Task goal: An exact copy of the listing below is the answer, with the pictures removed.

+++++

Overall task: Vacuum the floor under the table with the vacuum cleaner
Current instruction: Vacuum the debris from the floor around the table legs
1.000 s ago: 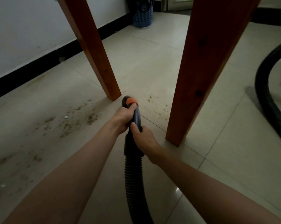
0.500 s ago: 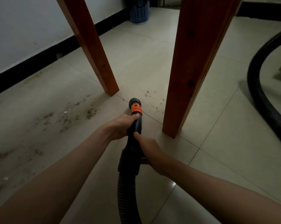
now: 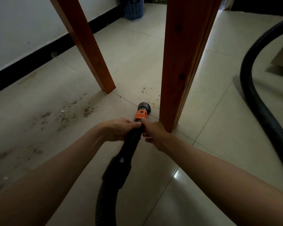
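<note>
I hold the black vacuum hose nozzle point(image 3: 132, 141) with both hands; it has an orange collar point(image 3: 141, 115) and a round black mouth point(image 3: 144, 106) low over the tiled floor. My left hand point(image 3: 117, 129) grips the tube from the left. From the right, my right hand point(image 3: 154, 132) grips it just behind the collar. The mouth sits beside the near wooden table leg point(image 3: 184, 62), close to a small scatter of brown crumbs point(image 3: 149, 92). A larger patch of dirt point(image 3: 69, 111) lies to the left on the floor.
A second table leg point(image 3: 87, 46) slants at the upper left. The ribbed black hose point(image 3: 258, 98) loops across the floor at right. A white wall with a black skirting point(image 3: 39, 51) runs along the left. A blue basket point(image 3: 134, 8) stands at the back.
The nozzle has moved right, toward the near table leg and the small crumb scatter. My right hand has slid forward along the tube to just behind the orange collar.
</note>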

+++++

Solution to the exercise:
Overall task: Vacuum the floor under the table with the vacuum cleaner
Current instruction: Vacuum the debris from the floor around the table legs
1.000 s ago: 
0.500 s ago: 
now: 
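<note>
I hold the black vacuum hose nozzle point(image 3: 132, 141) with both hands; it has an orange collar point(image 3: 141, 115) and a round black mouth point(image 3: 144, 106) low over the tiled floor. My left hand point(image 3: 117, 129) grips the tube from the left. From the right, my right hand point(image 3: 154, 132) grips it just behind the collar. The mouth sits beside the near wooden table leg point(image 3: 184, 62), close to a small scatter of brown crumbs point(image 3: 149, 92). A larger patch of dirt point(image 3: 69, 111) lies to the left on the floor.
A second table leg point(image 3: 87, 46) slants at the upper left. The ribbed black hose point(image 3: 258, 98) loops across the floor at right. A white wall with a black skirting point(image 3: 39, 51) runs along the left. A blue basket point(image 3: 134, 8) stands at the back.
The nozzle has moved right, toward the near table leg and the small crumb scatter. My right hand has slid forward along the tube to just behind the orange collar.
</note>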

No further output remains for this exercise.